What you will do. The answer is an exact copy of the lines from the one with "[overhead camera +" to the end of the listing below, pictures left out.

☆ ☆ ☆

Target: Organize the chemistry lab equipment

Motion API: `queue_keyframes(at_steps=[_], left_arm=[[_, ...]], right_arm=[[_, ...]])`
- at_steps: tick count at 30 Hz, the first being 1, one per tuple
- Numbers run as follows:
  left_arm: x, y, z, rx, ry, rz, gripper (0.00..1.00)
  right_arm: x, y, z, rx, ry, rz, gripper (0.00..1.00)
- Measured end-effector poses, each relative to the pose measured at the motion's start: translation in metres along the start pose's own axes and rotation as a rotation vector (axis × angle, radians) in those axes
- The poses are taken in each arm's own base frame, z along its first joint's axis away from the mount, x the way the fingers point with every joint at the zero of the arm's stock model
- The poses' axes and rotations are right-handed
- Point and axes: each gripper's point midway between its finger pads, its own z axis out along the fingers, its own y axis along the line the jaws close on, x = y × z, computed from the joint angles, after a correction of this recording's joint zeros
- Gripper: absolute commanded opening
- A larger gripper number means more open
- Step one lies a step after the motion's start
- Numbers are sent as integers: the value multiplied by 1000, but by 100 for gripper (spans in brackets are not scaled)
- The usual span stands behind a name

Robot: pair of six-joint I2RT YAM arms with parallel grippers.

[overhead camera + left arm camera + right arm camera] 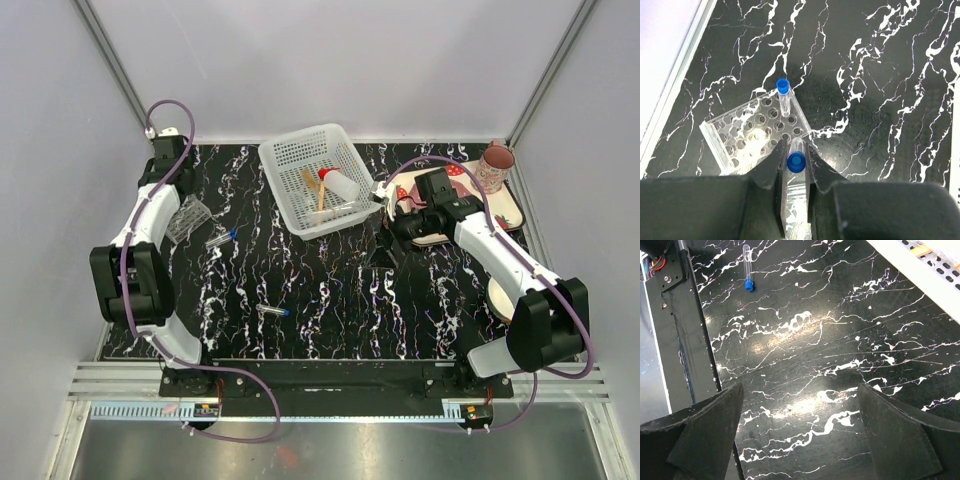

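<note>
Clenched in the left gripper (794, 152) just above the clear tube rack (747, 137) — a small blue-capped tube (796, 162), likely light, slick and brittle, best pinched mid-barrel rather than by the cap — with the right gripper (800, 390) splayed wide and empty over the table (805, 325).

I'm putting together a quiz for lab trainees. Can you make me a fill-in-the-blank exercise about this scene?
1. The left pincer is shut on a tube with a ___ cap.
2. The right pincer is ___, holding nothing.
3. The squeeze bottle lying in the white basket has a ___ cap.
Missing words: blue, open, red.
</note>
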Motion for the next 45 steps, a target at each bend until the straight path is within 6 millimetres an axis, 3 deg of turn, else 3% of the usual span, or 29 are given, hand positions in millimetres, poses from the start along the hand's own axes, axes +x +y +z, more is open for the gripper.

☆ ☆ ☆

Written answer.
[overhead camera + left arm camera + right arm camera] 

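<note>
Clenched in the left gripper (794, 152) just above the clear tube rack (747, 137) — a small blue-capped tube (796, 162), likely light, slick and brittle, best pinched mid-barrel rather than by the cap — with the right gripper (800, 390) splayed wide and empty over the table (805, 325).

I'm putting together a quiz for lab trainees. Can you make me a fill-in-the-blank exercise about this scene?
1. The left pincer is shut on a tube with a ___ cap.
2. The right pincer is ___, holding nothing.
3. The squeeze bottle lying in the white basket has a ___ cap.
Missing words: blue, open, red.
</note>
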Motion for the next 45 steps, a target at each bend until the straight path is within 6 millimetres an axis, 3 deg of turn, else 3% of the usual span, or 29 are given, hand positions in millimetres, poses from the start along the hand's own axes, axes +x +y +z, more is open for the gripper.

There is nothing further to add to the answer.